Why I coined the phrase ‘’Angola’’ when describing the Department of Health
I recall a time when, in the heat of yet another scandal in Ireland’s Department of Health, then Minister for Health Brian Cowen came out with a bizarre statement, that he had no interest in his department as it was like working in Angola.
In fact, Brian never said it, I made it up.
With the passage of time, the quote has been enshrined into the lexicon of Irish political language and soundbites.
This year we celebrate the 20th anniversary of the famous quote about the Department of Health, and recent events prove that it is, tragically, still a troubled and dysfunctional entity.
On reflection, I think the Republic of Angola has performed much better in the last 20 years than the Department of Health.
The year was 1998 and a damaging report by the accountancy firm Deloitte and Touche pointed to serious issues at Tallaght Children’s Hospital, which had only recently opened. Additionally, the hospital was running out of money and was in debt to the tune of €3 million. As a result, the mandarins in the Department of Health tried to close the Tallaght Children’s Hospital and align its services with Crumlin.
This decision sparked an immediate campaign from the local community. Our firm was working with three entities; the Tallaght Action Group headed up by local campaigner Richie O’Reilly, the Board of Management at the hospital led by Professor David McConnell and leukaemia advocacy group CHILD, led by parent of leukaemia victim Liz Pearson-Evans.
I came up with the line as it summed up the toxic mood in the room and Cowen’s poor body language and interaction at the meeting, particularly with his senior officials in the Department. A tense meeting between the Action Group and Cowen took place in Hawkins House in 1998. At that time, it was clear to me that he was misinformed by his officials on every step he took and they were clearly trying to trip him up as he sought to embrace the future of the hospital.

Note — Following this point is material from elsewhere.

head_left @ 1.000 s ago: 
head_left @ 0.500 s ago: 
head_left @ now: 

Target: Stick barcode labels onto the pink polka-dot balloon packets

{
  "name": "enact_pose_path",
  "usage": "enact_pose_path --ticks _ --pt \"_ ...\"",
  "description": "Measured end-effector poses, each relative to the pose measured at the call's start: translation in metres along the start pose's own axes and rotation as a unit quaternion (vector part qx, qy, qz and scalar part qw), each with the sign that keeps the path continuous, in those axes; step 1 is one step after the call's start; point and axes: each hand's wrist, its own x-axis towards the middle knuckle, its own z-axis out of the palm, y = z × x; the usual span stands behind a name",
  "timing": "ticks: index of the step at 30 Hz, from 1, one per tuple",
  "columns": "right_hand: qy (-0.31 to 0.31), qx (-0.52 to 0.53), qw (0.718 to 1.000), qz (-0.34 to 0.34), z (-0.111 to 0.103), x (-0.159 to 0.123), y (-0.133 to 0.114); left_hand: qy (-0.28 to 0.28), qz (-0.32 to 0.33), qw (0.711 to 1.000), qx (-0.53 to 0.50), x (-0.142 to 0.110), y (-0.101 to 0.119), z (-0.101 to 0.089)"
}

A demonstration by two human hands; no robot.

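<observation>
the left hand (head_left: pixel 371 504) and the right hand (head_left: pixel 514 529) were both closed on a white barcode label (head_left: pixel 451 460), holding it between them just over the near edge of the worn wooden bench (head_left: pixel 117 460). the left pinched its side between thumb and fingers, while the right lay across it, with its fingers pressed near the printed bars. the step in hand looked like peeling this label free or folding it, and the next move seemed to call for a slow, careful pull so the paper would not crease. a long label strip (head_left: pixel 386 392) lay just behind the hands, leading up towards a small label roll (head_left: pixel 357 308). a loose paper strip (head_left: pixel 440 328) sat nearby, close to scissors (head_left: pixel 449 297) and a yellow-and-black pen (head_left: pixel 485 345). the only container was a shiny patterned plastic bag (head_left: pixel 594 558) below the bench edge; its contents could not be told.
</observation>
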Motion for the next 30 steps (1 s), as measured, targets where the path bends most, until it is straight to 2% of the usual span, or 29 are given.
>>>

Thinking on Princess Diana and her work with landmines in Angola, I said to the waiting media that Cowen had told the group that he wasn’t interested in his department and that ‘’it was like working in Angola’’. With every step you took there could be a landmine under your foot.
Since then, the phrase has continued to aptly describe the functionality of the Department.
Since Brian Cowen, six other warlords came to power in Angola and each has been overthrown without a hint of success. The tragic display of chilling dysfunctionality and downright incompetence in the HSE and Department of Health this week reminds me that things have not changed too much in the last 20 years and unless radical change we will still be talking about more scandals in another 20 years.